Kawasaki have a promising plan for the future now, which is most important. There is no word on who their second rider will be, but it is thought that someone has already signed there and that effectively pulls them out of any silly season chatter. The entire paddock was waiting for the Febvre domino to fall and, now that it has, other contracts can be done. Jorge Prado is another guy who most have been waiting on, but it now sounds as though he is going to stick with the Claudio De Carli squad and move to GASGAS.

Prado confirmed just that to MX Vice in an exclusive chat at the Turkish Grand Prix, stating that the rumours were simply uninformed people getting carried away. Prado does have a KTM Factory Racing contract until the end of 2023 – there is not much to say beyond that. There is still some uncertainty over at De Carli though, as it remains to be seen what Antonio Cairoli is going to do next term. There is a press conference in Rome on September 14 that should reveal more about his future. Time will tell.

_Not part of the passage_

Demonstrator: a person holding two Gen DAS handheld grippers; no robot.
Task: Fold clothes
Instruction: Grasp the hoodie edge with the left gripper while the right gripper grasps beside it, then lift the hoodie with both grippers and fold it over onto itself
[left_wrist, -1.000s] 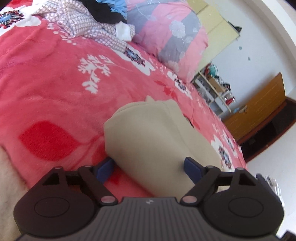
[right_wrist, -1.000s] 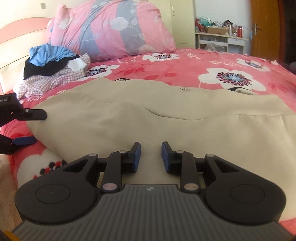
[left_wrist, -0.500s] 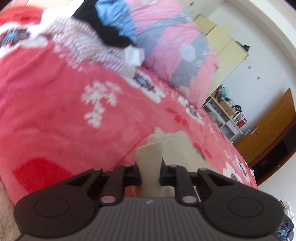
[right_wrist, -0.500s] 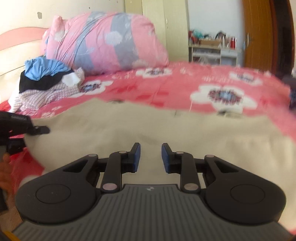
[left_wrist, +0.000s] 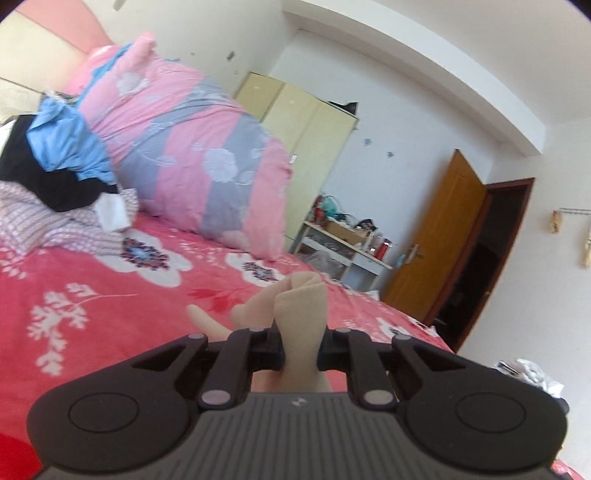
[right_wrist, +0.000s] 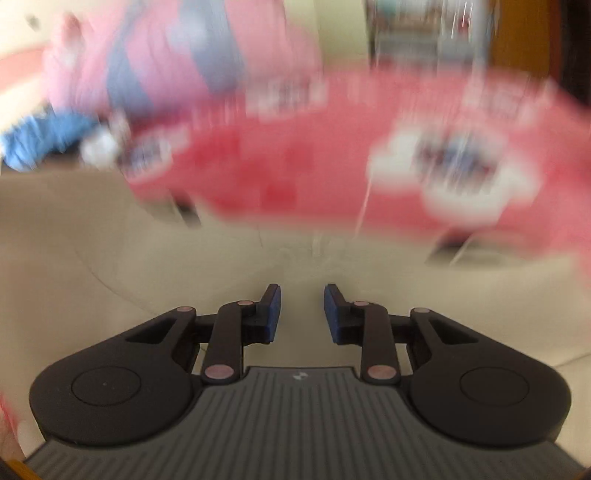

Now that both Febvre and Prado have their futures set, there are two riders who are undoubtedly the most promising free agents. Ben Watson has an option with Monster Energy Yamaha Factory MXGP for next year – it is up to the team to decide what they want to do – and no one knows what is going to unfold there. It does seem to be trending in one direction, but if he is dropped from the factory effort then there is no doubt that he deserves a factory seat.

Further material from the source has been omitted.